In the intestinal form (alimentary anthrax sepsis), toxicosis develops from the first hours of the disease. There is a sharp weakness, abdominal pain, bloating, vomiting, bloody diarrhea. The patient's condition progressively worsens. Secondary pustular and hemorrhagic rashes are possible on the skin. Soon there comes anxiety, shortness of breath, cyanosis. Possible meningoencephalitis. Patients die from increasing heart failure after 3-4 days from the onset of the disease.
The pulmonary form of anthrax is characterized by a stormy onset: chills, a sharp rise in temperature, pain and chest tightness, cough with frothy sputum, rapidly increasing symptoms of general intoxication, insufficiency of the respiratory and cardiovascular systems.

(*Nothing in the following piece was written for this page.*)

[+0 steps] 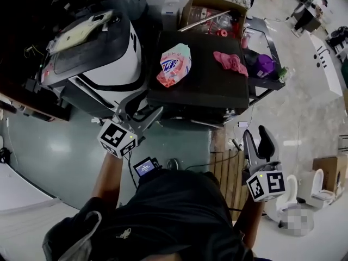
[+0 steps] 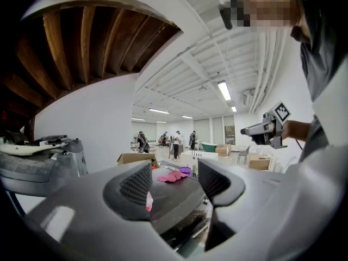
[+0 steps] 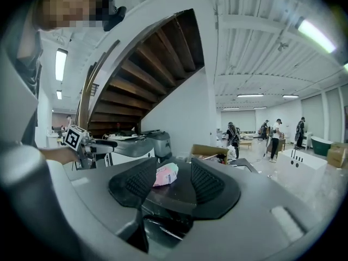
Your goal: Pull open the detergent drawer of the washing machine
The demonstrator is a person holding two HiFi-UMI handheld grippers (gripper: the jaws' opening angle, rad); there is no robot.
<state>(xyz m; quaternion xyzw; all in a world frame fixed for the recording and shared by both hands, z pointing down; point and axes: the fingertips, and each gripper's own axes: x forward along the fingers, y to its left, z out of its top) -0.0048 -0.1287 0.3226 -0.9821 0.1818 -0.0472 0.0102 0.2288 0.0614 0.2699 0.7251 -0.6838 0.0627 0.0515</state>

Bronchopneumonia and a hemorrhagic pleurisy are defined clinically and radiologically. Death occurs at 2-3 days as a result of pulmonary edema and collapse.
The septic form proceeds very rapidly and is fatal.
Treatment:
Regardless of the clinical form of the disease, treatment consists of pathogenetic and etiotropic therapy (the use of specific anthrax globulin and penicillin-type antibiotics and semi-synthetic).
The prognosis for skin forms of anthrax is favorable. In septic cases, it is questionable, even with early treatment.
Prevention:
Proper organization of veterinary supervision, vaccination of domestic animals. In the event of the death of animals from anthrax, animal carcasses should be burned, and food obtained from them should be destroyed. According to epidemic indications, people are vaccinated with STI vaccine. Persons who have been in contact with sick animals or people are subject to active medical observation for 2 weeks.